Speaking on behalf of the organisation at that gathering, the Deputy President of the Newspaper Proprietors’ Association of Nigeria and Publisher of BusinessDay, Frank Aigbogun, put figures to the frustration. He accused some technology companies of routinely scraping proprietary creative content to train AI models, at times by breaking through digital paywalls, and asked the President to direct the FCCPC to work with the media on complaints that Big Tech dominance and anticompetitive practices were costing local outlets at least 70 per cent of their legitimate income, a loss some estimates place in the hundreds of millions of dollars, alongside vanishing jobs and opportunities.
This is not the commission’s first encounter with the tech giants. Less than a year ago, in 2025, the FCCPC secured a landmark judgment against Meta over violations of the same competition and consumer protection law, including data privacy breaches, and imposed a penalty of 220 million dollars. Meta has appealed that ruling, and the matter remains a live reminder of how bruising these confrontations can become.
Nigeria is also stepping onto a road that other nations have already travelled. The FCCPC itself pointed to South Africa, where concerns raised by media organisations prompted an inquiry by that country’s Competition Commission that, in the regulator’s telling, produced an agreement requiring Google to compensate news publishers. Beyond the continent, Australia’s News Media Bargaining Code, introduced in 2021, forced platforms to strike payment deals with publishers, while Canada’s Online News Act of 2023 pushed Google into a yearly funding arrangement and prompted Meta to block news on its platforms altogether. The European Union has likewise created a neighbouring right for press publishers under its copyright rules. Nigeria’s move places it firmly within that widening global effort to rebalance the relationship between journalism and the platforms that distribute and profit from it.
How the companies will respond is, for now, an open question. It has been reported that both Google and Meta were contacted for comment and acknowledged the enquiries but had not offered a substantive reaction as of the time those reports were filed. Neither company had issued a formal public statement on the Nigerian investigation at the time of writing.

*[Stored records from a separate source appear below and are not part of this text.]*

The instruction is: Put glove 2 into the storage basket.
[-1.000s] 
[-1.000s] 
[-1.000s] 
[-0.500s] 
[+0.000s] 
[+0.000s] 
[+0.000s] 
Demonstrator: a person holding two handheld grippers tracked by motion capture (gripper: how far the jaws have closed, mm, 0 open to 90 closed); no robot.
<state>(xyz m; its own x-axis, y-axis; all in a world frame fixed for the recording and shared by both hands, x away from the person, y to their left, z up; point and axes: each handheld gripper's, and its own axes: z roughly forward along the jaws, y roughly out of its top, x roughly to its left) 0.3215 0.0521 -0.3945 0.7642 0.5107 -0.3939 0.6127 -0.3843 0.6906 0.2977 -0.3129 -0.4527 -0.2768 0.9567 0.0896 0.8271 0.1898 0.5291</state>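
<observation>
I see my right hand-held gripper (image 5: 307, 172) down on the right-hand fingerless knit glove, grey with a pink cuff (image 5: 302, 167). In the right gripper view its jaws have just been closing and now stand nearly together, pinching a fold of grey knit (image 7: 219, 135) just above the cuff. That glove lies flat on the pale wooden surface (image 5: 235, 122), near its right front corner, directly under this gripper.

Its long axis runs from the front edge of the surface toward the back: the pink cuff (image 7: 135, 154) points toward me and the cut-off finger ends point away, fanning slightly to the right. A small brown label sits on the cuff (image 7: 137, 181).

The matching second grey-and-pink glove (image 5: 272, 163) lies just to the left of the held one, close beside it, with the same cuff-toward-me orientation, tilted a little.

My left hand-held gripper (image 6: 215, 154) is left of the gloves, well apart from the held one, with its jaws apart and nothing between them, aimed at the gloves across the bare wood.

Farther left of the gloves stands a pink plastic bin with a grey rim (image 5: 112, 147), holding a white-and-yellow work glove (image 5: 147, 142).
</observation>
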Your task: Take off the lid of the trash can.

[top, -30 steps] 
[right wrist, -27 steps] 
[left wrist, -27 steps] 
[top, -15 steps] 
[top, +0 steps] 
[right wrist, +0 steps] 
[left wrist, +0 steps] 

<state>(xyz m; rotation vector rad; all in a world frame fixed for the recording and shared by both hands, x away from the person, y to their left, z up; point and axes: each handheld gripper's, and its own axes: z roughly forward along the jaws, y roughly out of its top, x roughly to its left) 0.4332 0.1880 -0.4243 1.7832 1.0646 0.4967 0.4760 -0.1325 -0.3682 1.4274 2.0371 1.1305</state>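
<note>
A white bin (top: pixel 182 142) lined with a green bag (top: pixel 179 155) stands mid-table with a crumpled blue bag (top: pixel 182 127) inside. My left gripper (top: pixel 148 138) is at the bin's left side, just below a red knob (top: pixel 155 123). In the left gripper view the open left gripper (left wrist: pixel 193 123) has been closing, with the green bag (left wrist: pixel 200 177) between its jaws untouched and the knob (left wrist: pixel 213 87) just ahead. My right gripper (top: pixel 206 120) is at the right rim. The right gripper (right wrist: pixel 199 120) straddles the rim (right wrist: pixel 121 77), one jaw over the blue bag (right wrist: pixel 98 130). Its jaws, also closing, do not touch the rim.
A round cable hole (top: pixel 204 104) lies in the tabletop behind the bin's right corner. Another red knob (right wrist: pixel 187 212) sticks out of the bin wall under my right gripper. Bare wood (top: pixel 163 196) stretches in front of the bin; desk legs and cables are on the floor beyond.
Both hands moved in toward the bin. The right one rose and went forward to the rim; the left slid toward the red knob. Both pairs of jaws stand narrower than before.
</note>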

What is clear is that the outcome could reshape the terms on which global technology firms operate in Africa’s most populous nation and largest media market. Should the FCCPC find that any of the practices amount to a breach of Nigerian law, it holds broad statutory powers to demand internal records, scrutinise commercial agreements and impose penalties. For an industry that has spent the better part of a decade watching its audience and its earnings migrate to platforms it does not control, the investigation represents the most serious attempt yet to claw back some value. For the technology companies, it is another front in a global argument they can no longer treat as distant noise.